**Exercise instructions**
Repeat only the stretch of lines below that runs from the line with "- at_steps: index" through the line with "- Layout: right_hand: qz", unaltered.

**Supplied data**
↓↓↓
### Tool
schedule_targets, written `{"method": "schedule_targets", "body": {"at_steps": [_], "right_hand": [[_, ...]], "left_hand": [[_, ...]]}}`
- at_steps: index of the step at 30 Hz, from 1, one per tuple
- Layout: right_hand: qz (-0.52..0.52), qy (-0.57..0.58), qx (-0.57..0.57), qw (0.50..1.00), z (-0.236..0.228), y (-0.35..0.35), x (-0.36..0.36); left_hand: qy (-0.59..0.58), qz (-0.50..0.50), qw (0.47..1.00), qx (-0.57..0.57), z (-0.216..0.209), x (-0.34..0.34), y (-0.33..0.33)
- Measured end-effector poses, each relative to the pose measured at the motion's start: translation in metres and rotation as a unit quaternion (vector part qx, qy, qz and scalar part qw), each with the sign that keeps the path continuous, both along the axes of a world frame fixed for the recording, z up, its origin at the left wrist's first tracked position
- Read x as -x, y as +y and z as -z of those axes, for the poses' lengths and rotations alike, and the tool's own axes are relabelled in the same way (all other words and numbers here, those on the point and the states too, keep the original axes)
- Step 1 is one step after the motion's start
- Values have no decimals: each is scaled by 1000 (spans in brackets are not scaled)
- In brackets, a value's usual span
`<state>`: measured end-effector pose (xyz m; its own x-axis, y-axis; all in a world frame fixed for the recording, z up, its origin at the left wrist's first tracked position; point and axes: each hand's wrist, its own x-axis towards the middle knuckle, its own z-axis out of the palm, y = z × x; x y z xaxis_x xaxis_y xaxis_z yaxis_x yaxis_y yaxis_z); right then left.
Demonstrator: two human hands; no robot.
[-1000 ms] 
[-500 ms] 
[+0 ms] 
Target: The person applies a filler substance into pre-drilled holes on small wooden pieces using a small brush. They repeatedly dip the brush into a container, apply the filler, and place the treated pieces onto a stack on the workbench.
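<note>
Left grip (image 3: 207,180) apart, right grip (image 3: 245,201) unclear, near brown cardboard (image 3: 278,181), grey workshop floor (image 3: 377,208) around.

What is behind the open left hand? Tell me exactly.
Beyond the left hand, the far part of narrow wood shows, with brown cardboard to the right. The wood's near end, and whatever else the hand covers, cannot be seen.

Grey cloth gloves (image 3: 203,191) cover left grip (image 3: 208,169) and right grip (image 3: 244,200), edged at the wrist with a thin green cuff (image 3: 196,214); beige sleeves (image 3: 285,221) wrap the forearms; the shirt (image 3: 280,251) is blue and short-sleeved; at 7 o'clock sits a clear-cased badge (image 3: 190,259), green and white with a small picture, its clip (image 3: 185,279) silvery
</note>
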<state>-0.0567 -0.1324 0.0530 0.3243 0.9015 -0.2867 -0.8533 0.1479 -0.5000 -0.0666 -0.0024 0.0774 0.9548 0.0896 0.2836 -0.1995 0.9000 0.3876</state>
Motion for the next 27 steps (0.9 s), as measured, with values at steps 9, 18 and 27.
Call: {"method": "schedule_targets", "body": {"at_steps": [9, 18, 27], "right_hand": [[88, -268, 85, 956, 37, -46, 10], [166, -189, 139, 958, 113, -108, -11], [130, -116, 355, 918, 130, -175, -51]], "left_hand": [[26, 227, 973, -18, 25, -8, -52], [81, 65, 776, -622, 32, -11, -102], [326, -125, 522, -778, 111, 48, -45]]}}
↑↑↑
**Task response**
- at_steps: index of the step at 30 Hz, from 1, one per tuple
- Layout: right_hand: qz (-0.52..0.52), qy (-0.57..0.58), qx (-0.57..0.57), qw (0.50..1.00), z (-0.236..0.228), y (-0.35..0.35), x (-0.36..0.36); left_hand: qy (-0.59..0.58), qz (-0.50..0.50), qw (0.47..1.00), qx (-0.57..0.57), z (-0.216..0.209), x (-0.34..0.34), y (-0.33..0.33)

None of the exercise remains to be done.